Although there was no statistically significant difference, OS and DFS were longer in patients with normal levels of preoperative LDH and CEA. When the groups that received RT and did not receive it were compared for blood parameters, they showed no difference except LDH level. In patients with breast cancer, both clinical and laboratory findings have been analyzed in relation to OS and DFS. Multiple studies have shown that chronic inflammation launched the process of carcinogenesis and acted as a predisposing factor for cancer.22,23 Total serum LDH levels provide information about both inflammation and tissue damage. Serum LDH level has been shown to be a prognostic marker in many malignancies such as lymphoma and metastatic melanoma.23 However, there are few studies showing whether pretreatment blood parameters carry any prognostic value.

Conclusion

When RT group and non-RT group were compared, histologic type, tumor size, lymph node metastasis, and LDH levels were found to be significant factors in making a decision on PMRT for patients with T1–2 tumors and 1–3 lymph node metastasis.

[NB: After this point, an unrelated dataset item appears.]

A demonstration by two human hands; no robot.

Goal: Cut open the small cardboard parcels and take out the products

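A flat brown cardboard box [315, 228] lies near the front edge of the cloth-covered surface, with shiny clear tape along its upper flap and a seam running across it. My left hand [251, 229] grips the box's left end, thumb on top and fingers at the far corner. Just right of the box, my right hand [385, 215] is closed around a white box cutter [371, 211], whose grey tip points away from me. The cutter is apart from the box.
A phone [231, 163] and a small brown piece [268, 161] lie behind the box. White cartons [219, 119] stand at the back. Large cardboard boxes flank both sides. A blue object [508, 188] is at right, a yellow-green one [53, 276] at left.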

But, OS and DFS were not different when the two groups were compared. This study results indicate that pretreatment blood parameters were not important in the prognosis. We attribute this to the fact that we worked with a relatively small and nonhomogeneous group of patients. While conducting breast cancer-related survival analysis, larger groups, new prognostic-predictive factors, new treatment regimens, and new risk stratifications are needed.